フォニックゲインの高まりに合わせて発光していたギア各部の光も消え、月遺跡へと照射されていた光も細く、弱まっていく。
『月の遺跡は依然沈黙……フォニックゲインが足りません……ッ!』
「私の歌は……誰の命も救えないの……ッ! セレナ……ツェルト……うっ……うぅ……」
床に手をつき、嗚咽と共に泣き崩れるマリア。
人類のため、セレナやツェルトの犠牲を無駄にしないためと謳う歌では月の落下に抗えない。
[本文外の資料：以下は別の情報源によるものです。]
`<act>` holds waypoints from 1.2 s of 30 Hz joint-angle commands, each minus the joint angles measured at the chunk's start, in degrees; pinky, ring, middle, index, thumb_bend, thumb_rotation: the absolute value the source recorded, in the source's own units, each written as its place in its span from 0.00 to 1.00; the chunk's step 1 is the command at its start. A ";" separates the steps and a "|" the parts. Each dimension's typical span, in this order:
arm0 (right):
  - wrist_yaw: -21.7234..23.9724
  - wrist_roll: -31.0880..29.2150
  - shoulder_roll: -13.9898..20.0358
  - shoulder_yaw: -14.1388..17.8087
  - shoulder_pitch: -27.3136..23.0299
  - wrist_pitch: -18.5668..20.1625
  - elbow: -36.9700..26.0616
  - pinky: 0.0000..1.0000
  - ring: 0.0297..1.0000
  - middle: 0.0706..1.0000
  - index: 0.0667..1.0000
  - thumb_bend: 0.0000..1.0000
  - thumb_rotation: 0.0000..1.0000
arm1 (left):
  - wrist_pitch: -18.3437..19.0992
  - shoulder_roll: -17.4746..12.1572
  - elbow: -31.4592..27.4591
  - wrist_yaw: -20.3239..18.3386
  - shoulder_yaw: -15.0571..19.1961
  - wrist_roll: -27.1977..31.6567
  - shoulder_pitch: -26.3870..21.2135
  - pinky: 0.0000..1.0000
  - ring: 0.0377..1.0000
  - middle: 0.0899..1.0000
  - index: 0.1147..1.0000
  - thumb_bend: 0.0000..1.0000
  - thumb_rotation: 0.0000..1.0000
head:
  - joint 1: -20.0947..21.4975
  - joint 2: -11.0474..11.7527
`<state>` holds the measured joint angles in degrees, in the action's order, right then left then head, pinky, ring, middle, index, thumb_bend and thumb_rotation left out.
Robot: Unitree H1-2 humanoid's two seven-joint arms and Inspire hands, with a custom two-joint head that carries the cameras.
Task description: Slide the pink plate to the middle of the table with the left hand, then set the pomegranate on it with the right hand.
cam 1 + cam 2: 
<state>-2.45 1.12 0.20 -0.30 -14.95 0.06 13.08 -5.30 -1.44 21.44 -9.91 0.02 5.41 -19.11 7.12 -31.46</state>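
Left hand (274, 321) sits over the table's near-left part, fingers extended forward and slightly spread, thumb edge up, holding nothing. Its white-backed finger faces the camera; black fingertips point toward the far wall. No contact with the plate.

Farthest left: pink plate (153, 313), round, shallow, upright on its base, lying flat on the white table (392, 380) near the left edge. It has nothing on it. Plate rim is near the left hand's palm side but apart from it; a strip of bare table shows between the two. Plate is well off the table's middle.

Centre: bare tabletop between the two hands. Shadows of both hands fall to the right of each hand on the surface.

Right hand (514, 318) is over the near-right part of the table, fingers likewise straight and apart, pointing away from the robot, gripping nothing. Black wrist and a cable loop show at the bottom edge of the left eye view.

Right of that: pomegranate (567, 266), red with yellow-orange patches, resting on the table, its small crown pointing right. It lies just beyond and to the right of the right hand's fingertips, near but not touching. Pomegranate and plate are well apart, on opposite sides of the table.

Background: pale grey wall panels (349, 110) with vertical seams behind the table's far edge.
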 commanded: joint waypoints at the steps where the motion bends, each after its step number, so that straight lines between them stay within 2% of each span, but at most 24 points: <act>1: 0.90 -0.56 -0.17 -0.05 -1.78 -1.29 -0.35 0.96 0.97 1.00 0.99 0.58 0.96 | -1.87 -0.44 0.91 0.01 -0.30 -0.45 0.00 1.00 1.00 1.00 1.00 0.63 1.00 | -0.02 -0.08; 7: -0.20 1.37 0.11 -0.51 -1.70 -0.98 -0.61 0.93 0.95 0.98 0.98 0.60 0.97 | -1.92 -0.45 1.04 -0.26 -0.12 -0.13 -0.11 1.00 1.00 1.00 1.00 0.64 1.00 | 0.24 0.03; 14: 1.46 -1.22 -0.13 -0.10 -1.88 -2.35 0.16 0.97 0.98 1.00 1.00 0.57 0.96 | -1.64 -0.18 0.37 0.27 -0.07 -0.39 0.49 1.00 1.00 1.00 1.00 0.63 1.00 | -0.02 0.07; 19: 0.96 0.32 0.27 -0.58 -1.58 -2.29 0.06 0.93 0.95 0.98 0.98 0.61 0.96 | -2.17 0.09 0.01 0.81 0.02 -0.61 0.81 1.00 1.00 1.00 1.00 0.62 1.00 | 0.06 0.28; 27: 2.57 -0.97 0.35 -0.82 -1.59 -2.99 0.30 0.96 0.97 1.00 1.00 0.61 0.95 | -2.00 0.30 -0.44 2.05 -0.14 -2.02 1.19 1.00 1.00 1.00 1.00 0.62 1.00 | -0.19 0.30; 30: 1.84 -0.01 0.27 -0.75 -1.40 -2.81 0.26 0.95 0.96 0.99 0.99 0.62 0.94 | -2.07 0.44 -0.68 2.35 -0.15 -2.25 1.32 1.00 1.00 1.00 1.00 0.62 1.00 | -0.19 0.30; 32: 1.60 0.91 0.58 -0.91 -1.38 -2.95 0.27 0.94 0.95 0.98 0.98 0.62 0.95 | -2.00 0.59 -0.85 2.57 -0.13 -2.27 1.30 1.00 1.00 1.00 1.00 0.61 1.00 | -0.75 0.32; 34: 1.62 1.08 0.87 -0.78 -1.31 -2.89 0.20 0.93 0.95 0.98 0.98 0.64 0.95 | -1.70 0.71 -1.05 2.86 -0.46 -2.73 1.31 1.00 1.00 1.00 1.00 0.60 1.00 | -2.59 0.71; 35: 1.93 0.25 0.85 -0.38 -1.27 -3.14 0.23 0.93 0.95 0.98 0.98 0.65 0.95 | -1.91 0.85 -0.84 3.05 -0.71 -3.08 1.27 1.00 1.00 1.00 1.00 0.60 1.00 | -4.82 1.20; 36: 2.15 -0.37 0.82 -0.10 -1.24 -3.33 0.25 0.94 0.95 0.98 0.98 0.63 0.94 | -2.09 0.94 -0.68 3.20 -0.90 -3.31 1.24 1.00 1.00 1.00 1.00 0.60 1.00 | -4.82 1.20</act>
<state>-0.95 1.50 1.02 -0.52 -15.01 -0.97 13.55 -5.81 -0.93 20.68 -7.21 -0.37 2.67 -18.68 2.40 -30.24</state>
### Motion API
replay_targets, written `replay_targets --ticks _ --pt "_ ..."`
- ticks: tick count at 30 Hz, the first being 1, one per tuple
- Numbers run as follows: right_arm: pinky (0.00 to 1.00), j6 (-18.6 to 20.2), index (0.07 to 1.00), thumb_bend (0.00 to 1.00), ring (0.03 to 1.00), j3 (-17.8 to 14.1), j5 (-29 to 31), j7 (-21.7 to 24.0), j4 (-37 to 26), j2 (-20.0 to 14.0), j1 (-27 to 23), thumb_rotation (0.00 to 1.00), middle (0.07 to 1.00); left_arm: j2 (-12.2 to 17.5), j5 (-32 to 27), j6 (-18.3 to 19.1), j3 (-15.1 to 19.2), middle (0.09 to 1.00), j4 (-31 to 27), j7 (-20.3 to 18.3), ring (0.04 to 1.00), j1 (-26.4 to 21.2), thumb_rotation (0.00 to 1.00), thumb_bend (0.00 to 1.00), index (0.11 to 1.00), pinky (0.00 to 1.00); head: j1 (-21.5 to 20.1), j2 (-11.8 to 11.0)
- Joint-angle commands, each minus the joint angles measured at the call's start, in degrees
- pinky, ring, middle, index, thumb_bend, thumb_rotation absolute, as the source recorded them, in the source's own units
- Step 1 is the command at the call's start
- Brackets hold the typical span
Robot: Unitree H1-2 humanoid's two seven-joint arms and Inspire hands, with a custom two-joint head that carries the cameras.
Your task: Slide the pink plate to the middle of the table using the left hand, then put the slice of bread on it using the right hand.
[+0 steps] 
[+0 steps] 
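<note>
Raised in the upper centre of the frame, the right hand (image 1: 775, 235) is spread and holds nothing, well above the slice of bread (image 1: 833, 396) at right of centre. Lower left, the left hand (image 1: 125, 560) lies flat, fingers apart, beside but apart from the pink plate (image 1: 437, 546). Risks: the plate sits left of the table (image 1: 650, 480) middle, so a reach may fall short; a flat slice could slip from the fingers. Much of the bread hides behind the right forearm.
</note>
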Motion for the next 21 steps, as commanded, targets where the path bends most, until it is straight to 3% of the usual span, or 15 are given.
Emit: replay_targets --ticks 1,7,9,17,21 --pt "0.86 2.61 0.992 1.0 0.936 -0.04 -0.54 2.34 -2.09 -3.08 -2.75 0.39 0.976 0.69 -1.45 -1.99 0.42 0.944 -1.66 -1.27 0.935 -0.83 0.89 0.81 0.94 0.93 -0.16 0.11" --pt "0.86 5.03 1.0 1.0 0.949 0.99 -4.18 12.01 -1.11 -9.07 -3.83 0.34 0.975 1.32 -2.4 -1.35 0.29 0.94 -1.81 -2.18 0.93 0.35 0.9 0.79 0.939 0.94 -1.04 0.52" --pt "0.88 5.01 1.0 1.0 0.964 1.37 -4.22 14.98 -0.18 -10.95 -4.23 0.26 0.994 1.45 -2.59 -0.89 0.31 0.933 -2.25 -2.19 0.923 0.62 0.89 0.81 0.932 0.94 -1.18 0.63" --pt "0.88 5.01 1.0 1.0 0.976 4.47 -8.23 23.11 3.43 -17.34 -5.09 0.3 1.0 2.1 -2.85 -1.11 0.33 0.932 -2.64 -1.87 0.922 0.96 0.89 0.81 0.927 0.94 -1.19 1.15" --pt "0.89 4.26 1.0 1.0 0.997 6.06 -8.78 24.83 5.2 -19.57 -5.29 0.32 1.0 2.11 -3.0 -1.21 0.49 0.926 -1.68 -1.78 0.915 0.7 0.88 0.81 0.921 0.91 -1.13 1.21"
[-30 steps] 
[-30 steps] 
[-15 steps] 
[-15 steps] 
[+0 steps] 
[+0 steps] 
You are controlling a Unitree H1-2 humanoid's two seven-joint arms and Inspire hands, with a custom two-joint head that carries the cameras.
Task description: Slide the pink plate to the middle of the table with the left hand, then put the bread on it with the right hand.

生まれたままの感情を覆って隠すシンフォギアはどこまでも黒く、重たかった。
そして、その光景をまるで他人事のように見ている世界中の人々。
その中でも、戦場で唄い戦う少年少女を知る7人だけが、何かを感じ取っていた。
「この人、ビッキーたちと同じだね……」
「うん……」
「誰かを救うために歌を歌うなんて……」
創世、弓美、詩織は街頭ディスプレイを見上げながら呟く。
「でも……この歌、何か足りねぇんだよなぁ……」
「確かに……。どこか心に響かないというか……」
「月が落ちてくる、というのは分かった。助けてあげたいとも思う。でも……」
「この歌……マリアさんの心が籠ってない……。歌ってるマリアさんが全然笑ってないんじゃ、意味がないよ……」
紅介、飛鳥、恭一郎は何とも言えない表情で呟く。そして、流星の言葉は、誰よりも的を射ていた。
自分の本当の心を剥き出しにしていないマリアの歌は、誰の心にも届いていないのだ。
その間にも、世界終末のタイムリミットは刻一刻と迫っていた。
ff
深い、深い海の底に沈んでいくみたいな……そんな感覚の中で目を開く。
見上げる先の光はどんどん遠ざかって、切ちゃんの声がとても遠く聞こえた。
わたしは……何があったんだっけ……。
記憶を辿り、直前までの出来事を振り返る。
……わたし、切ちゃんと喧嘩して……確か……そうだ、互いの絶唱をぶつけ合って……それで……。
『アタシが調を守るんデス……たとえフィーネの魂にアタシが塗り潰される事になっても──ッ!』
『ドクターのやり方で助かる人たちも、わたしと同じように大切な人を失ってしまうんだよッ!? そんな世界に生き残ったって、私は二度と唄えない──』
『でも、それしかないデスッ! そうするしかないデスッ! たとえ、アタシが、調に嫌われてもおおおおおおッ!』
『切ちゃん──もう戦わないでッ! わたしから大好きな切ちゃんを奪わないでッ!』
そう、その瞬間……両腕の鋸を破壊されて無防備になったわたしの手から、バリアみたいなものが……。